Revised code for Plumber.R:
library(promises) # make available promises pipe
mirai::daemons(4L)
#* @post /lollygag
lollygag <- function(req, res) {
mirai::mirai(
{
speed <- req[["HEADERS"]][["speed"]]
sleep <- Sys.sleep(if (speed == "fast") 0.1 else 10)
list(status = 200L, body = list(speed = speed, thread_id = Sys.getpid()))
},
.args = list(req, res)
) %...>% (function(x) {
res$status <- x$status
res$body <- x$body
})
}
I am encountering an error when trying to pass in POST data (accessing req$postBody
). I haven't spent the time to figure this out yet, but I find I can easily work around by passing in a request header instead.
To query the API, I can use nanonext
from another interactive R session:
library(nanonext)
ncurl("http://127.0.0.1:8080/lollygag",
method = "POST",
headers = c(accept = "application/json", speed = "fast"))
#> $status
#> [1] 200
#>
#> $headers
#> NULL
#>
#> $data
#> [1] "{\"speed\":[\"fast\"],\"thread_id\":[14374]}"
I can even test it by performing 8 asynchronous "fast" followed by "slow" requests:
library(mirai.promises) # for as.promise method for nanonext aios
library(promises) # make available promises pipe
for (i in 1:8) {
ncurl_aio("http://127.0.0.1:8080/lollygag",
method = "POST",
headers = c(accept = "application/json", speed = "fast")) %...>% print()
}
for (i in 1:8) {
ncurl_aio("http://127.0.0.1:8080/lollygag",
method = "POST",
headers = c(accept = "application/json", speed = "slow")) %...>% print()
}
#> [1] "{\"speed\":[\"fast\"],\"thread_id\":[14374]}"
#> [1] "{\"speed\":[\"fast\"],\"thread_id\":[14374]}"
#> [1] "{\"speed\":[\"fast\"],\"thread_id\":[14376]}"
#> [1] "{\"speed\":[\"fast\"],\"thread_id\":[14379]}"
#> [1] "{\"speed\":[\"fast\"],\"thread_id\":[14383]}"
#> [1] "{\"speed\":[\"fast\"],\"thread_id\":[14374]}"
#> [1] "{\"speed\":[\"fast\"],\"thread_id\":[14379]}"
#> [1] "{\"speed\":[\"fast\"],\"thread_id\":[14376]}"
#> [1] "{\"speed\":[\"slow\"],\"thread_id\":[14374]}"
#> [1] "{\"speed\":[\"slow\"],\"thread_id\":[14383]}"
#> [1] "{\"speed\":[\"slow\"],\"thread_id\":[14379]}"
#> [1] "{\"speed\":[\"slow\"],\"thread_id\":[14376]}"
#> [1] "{\"speed\":[\"slow\"],\"thread_id\":[14374]}"
#> [1] "{\"speed\":[\"slow\"],\"thread_id\":[14383]}"
#> [1] "{\"speed\":[\"slow\"],\"thread_id\":[14376]}"
#> [1] "{\"speed\":[\"slow\"],\"thread_id\":[14379]}"
Do make sure to wait for the "slow" messages to print to the console!
Hope the above is clear enough for you. Let me know if you have any further questions.
@shikokuchuo , thank you for correcting me on my conclusion. I was too hasty. I confirmed your findings with futureSessionInfo()

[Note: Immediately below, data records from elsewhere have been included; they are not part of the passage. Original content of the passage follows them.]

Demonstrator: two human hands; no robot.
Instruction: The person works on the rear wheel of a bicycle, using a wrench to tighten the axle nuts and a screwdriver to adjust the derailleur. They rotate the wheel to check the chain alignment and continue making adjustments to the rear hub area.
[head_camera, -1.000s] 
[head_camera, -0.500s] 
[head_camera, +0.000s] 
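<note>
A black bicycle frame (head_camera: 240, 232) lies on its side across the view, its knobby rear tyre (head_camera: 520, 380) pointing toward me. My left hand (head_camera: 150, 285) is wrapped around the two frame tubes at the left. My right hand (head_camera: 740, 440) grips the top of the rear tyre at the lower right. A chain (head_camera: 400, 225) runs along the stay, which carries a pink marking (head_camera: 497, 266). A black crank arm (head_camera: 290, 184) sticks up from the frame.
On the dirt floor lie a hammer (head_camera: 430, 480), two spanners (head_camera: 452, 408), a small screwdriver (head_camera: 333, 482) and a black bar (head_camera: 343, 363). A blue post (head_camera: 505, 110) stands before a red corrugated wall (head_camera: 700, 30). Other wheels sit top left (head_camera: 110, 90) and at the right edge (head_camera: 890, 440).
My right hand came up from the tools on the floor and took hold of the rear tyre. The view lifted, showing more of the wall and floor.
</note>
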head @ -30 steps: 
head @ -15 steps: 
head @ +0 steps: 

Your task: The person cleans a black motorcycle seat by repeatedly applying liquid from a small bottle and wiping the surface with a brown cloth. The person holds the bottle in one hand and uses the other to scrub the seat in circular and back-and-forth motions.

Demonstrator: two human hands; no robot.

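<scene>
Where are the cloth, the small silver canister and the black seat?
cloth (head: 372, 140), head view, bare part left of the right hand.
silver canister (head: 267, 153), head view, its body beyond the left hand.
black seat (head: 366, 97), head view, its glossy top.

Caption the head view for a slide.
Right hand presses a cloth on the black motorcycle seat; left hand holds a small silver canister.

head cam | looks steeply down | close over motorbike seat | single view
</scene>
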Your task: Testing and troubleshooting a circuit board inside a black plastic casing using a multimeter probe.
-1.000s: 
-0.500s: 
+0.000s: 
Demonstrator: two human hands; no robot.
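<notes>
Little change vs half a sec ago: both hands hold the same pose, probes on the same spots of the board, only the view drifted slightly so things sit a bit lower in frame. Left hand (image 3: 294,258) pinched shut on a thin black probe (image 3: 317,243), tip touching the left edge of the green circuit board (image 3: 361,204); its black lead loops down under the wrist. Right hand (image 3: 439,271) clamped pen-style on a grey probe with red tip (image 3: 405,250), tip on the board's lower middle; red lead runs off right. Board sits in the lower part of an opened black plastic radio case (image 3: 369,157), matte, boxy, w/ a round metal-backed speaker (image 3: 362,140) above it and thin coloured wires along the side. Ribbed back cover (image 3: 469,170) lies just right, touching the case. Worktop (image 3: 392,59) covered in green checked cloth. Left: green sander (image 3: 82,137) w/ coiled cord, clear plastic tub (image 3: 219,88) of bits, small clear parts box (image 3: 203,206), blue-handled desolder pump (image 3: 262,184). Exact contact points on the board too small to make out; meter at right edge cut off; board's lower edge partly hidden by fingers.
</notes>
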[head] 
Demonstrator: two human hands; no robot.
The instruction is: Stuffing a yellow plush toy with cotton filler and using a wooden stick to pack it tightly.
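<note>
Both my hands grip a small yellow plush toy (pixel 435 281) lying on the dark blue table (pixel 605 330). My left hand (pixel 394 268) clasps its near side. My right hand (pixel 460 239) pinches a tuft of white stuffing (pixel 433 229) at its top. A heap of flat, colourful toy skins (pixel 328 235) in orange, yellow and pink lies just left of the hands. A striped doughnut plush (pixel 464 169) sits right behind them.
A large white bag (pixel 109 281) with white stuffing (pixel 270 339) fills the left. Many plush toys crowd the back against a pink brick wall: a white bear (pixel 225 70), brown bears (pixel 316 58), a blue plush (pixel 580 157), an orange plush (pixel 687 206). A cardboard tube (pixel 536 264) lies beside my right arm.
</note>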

. That was unfortunate, but I agree that there are some possible ways for me to work around this by taking advantage of other aspects of your package. The good news is that I already have a production-grade non-mirai solution that works today, but I'm exploring mirai and other options to further scale that capability. The example you provided illustrates one potential path. Thank you for your assistance.
I've added examples for both GET and POST endpoints to a new vignette.
https://shikokuchuo.net/mirai/articles/plumber.html
You may refer to those.
Am closing this issue, but if you or other {plumber} experts come up with better solutions, documentation contributions are most welcome!